Wenn man die Diskussionsbeiträge um Martin Buschmanns Vergangenheit und die Stellungnahme der Partei analysiert, so gab es zwei generelle Haltungen:
- Überwiegende Haltung: Das Verhalten von Martin Buschmann dürfe nicht toleriert werden und er solle sein Mandat abgeben. Hier wurde einerseits die Unaufrichtigkeit, die Wählertäuschung, als Argument verwendet. Andererseits reichte aber auch Vielen die Tatsache, dass er früher einmal Mitglied und Funktionär der NPD war, schon für eine Unvereinbarkeit aus. Für Letztere hätte auch die rechtzeitige und vollständige Offenlegung seiner Vergangenheit nichts daran geändert, dass er als Mandatsträger (oder als Mitglied) der Tierschutzpartei ungeeignet ist.
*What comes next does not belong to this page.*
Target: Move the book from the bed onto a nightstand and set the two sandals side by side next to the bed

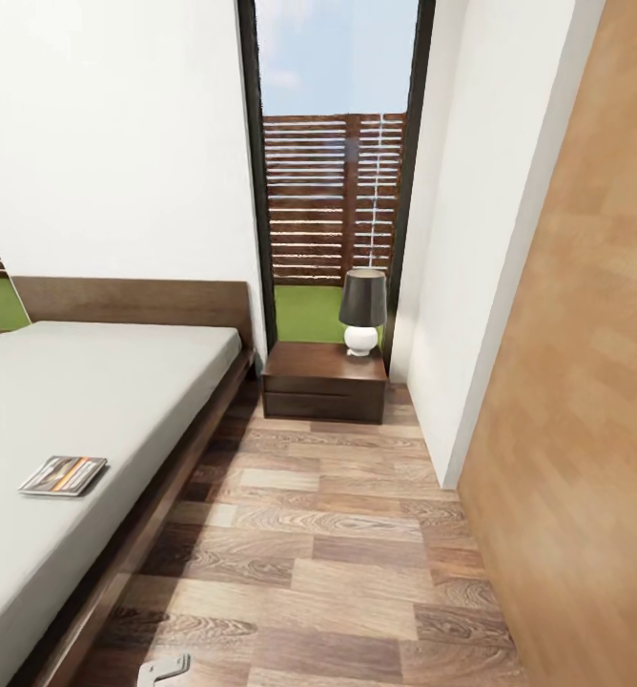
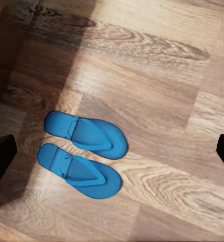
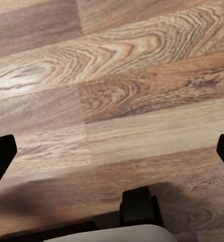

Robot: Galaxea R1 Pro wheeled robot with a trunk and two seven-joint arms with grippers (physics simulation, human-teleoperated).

- Minderheitsmeinung: Die frühere NPD-Tätigkeit von Martin Buschmann kann und sollte toleriert werden, da sie lange zurückliege und Martin eine gute Arbeit im Sinne des Tieschutzes mache. Eine typische Äußerung ist „Mein Gott lasst doch endlich die Vergangenheit ruhen. Jeder hat ein Recht auf eine zweite Chance“ oder auch „den Tieren ist das egal“. Die Tatsache der Unaufrichtigkeit hat die meisten, die dieser Argumentation folgten, nicht interessiert. Auch der Umstand, dass die Umsetzung unseres Wahlprogramms ohne Fraktion, somit ohne fachliche Mitarbeiter*innen und ohne richtige Ausschussarbeit gar nicht mehr wirklich möglich ist, war denjenigen nicht wirklich bewusst. Auch wurde ausgeblendet, dass nicht der konkrete Kandidat, sondern eine Liste mit drei Spitzenkandidierenden, die ein Wahlprogramm bestmöglich umsetzen wollen, gewählt wurde. Einige änderten aber auch ihre Einschätzung, nachdem sie sich mit dem Hergang näher beschäftigten oder die schwierigen Folgen der Fraktionslosigkeit erkannten.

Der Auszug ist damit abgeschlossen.